> **The task**
Using the records below, find how many lines hold the word "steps" and reply with only that number.

> **Dataset records**
::::::::::
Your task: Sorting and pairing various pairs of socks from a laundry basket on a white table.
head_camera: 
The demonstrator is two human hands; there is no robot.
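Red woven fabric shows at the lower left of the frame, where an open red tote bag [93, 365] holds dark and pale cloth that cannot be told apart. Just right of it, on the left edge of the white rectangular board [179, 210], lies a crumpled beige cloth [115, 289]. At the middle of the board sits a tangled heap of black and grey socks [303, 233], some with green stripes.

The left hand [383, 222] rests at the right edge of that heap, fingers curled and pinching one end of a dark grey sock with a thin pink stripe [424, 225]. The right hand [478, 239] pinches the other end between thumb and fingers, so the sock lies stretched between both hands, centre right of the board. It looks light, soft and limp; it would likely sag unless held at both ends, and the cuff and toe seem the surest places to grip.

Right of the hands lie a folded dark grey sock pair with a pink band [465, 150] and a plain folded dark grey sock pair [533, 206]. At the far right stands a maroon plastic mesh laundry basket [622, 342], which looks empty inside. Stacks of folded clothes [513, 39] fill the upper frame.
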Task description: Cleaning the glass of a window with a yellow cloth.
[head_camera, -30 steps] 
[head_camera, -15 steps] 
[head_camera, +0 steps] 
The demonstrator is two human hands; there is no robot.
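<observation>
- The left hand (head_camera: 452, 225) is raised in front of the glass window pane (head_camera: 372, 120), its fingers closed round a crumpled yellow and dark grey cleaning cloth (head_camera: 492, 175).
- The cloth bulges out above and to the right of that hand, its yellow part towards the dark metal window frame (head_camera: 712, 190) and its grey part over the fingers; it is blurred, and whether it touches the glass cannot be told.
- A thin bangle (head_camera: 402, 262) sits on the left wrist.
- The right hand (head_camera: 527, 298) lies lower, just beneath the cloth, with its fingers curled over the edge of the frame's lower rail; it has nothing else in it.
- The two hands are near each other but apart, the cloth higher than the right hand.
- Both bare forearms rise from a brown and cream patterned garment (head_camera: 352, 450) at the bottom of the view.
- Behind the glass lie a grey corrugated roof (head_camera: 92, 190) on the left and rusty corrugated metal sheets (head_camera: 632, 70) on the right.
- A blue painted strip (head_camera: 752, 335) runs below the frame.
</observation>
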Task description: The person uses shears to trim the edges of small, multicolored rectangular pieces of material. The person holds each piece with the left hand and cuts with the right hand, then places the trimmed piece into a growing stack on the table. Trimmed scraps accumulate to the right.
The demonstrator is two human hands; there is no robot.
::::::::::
> **Result of this task**
3